Dopo aver parlato di Costi Occulti, qui parliamo di Risk Management (la gestione del rischio), un aspetto che i direttori finanziari (CFO) e i responsabili di produzione analizzano con estrema attenzione. Nel business, il rischio non è un concetto astratto: ha un costo economico preciso e quantificabile.
Quando affidi un progetto a un singolo collaboratore esterno o a un service, stai acquistando due livelli di sicurezza completamente diversi. Vediamo nel dettaglio come si calcola questo rischio e perché il service azzera i costi legati agli imprevisti.
Il fattore “Single Point of Failure”
Nel project management, un Single Point of Failure (SPOF) è un elemento della catena che, se si guasta, blocca l’intero sistema.
- Il Freelance è un SPOF: per quanto sia un professionista eccellente, serio e affidabile, è un essere umano singolo. Se si ammala, ha un’emergenza familiare, subisce un guasto tecnico (es. si rompe il computer con i file sorgenti) o semplicemente decide di accettare un lavoro più remunerativo lasciandoti a metà opera, la tua produzione si ferma all’istante.
- Il Service ha la “Ridondanza del Team”: il service è una struttura. Se l’editor o il copywriter principale assegnato al tuo progetto ha un imprevisto, il Project Manager del service lo sostituisce immediatamente con un’altra risorsa interna che ha le stesse competenze e conosce già le linee guida del tuo brand. Per te, committente, il flusso di lavoro è trasparente, standardizzato e non subisce interruzioni.

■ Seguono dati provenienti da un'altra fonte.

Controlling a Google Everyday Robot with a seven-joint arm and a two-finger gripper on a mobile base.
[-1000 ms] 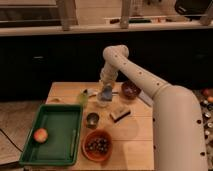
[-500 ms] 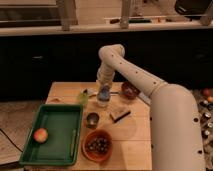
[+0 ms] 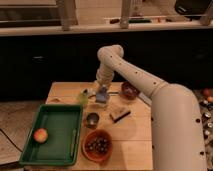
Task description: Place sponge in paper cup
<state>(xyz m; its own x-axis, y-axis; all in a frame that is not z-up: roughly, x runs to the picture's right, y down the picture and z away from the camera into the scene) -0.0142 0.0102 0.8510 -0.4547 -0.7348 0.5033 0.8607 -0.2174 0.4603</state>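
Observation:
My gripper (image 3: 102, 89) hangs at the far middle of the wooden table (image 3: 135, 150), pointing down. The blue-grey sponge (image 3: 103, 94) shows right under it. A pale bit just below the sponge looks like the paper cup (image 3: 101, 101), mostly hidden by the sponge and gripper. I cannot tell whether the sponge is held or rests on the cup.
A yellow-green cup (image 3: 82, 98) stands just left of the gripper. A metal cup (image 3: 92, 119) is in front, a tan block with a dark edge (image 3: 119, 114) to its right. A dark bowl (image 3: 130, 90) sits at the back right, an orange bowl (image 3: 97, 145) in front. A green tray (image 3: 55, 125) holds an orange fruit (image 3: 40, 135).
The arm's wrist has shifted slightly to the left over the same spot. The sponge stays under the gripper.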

Quanto costa un giorno di ritardo? Il calcolo del danno
Il rischio si calcola monetizzando il ritardo sul Time-to-Market (il momento in cui il prodotto esce sul mercato e inizia a generare ricavi).
Immaginiamo che la tua società stia producendo un volume editoriale o un grande pacchetto di contenuti per un cliente, dal valore di 15.000 €, con una scadenza tassativa a 30 giorni. La risorsa singola si ferma per un imprevisto e accumula 10 giorni di ritardo.
Ecco l’impatto finanziario nei due scenari:
Scenario A: gestione con Freelance (blocco della produzione)
- Mancato guadagno giornaliero: se il progetto genera 15.000 € in 30 giorni, ogni giorno di ritardo ti costa virtualmente 500 € di flusso di cassa bloccato (000 / 30 = 500 €). Per 10 giorni, sono 5.000 € di ritardo sul fatturato.
- Costo di emergenza (recruiting lampo): per non perdere il cliente, il tuo PM interno deve interrompere il suo lavoro, passare due giornate a cercare un altro freelance disponibile all’ultimo minuto, fargli un brief d’urgenza e sperare che sia bravo. Costo del tempo perso dal tuo PM: minimo 300 €.
- Penali o perdita del cliente: molti contratti agenzia-cliente prevedono penali per il ritardo. Se perdi il cliente a causa del ritardo, il danno è incalcolabile.
Costo totale del rischio avverato: almeno 5.300 € di danni diretti e indiretti.
Scenario B: gestione con Service Editoriale (a continuità garantita)
- Clausola di continuità: il contratto con il service garantisce la consegna entro la data prestabilita. Se un copywriter del service si ammala, il service rialloca internamente le ore di lavoro su un altro professionista senza chiederti un solo euro in più.
- Zero tempo perso: tu non vieni nemmeno coinvolto nella gestione della crisi. Il Project Manager del service risolve il problema internamente.
- Consegna puntuale: il prodotto esce sul mercato il giorno stabilito. Il fatturato di 15.000 € entra in cassa come previsto.
Costo totale del rischio avverato: 0 €: il service ha assorbito interamente il rischio operativo.
In sintesi, cosa compri quando paghi un Service?
Quando il preventivo del service è uguale a quello del freelance, con il freelance stai pagando solo ed esclusivamente il tempo di esecuzione di quella persona.
Con il service, a parità di prezzo, stai pagando il tempo di esecuzione PIÙ una polizza assicurativa sulla consegna, scalabilità del lavoro e la possibilità di concentrarti su altri focus. Per una società che deve presentare i conti a fine anno, eliminare l’imprevedibilità è il primo modo per ottimizzare i margini di profitto.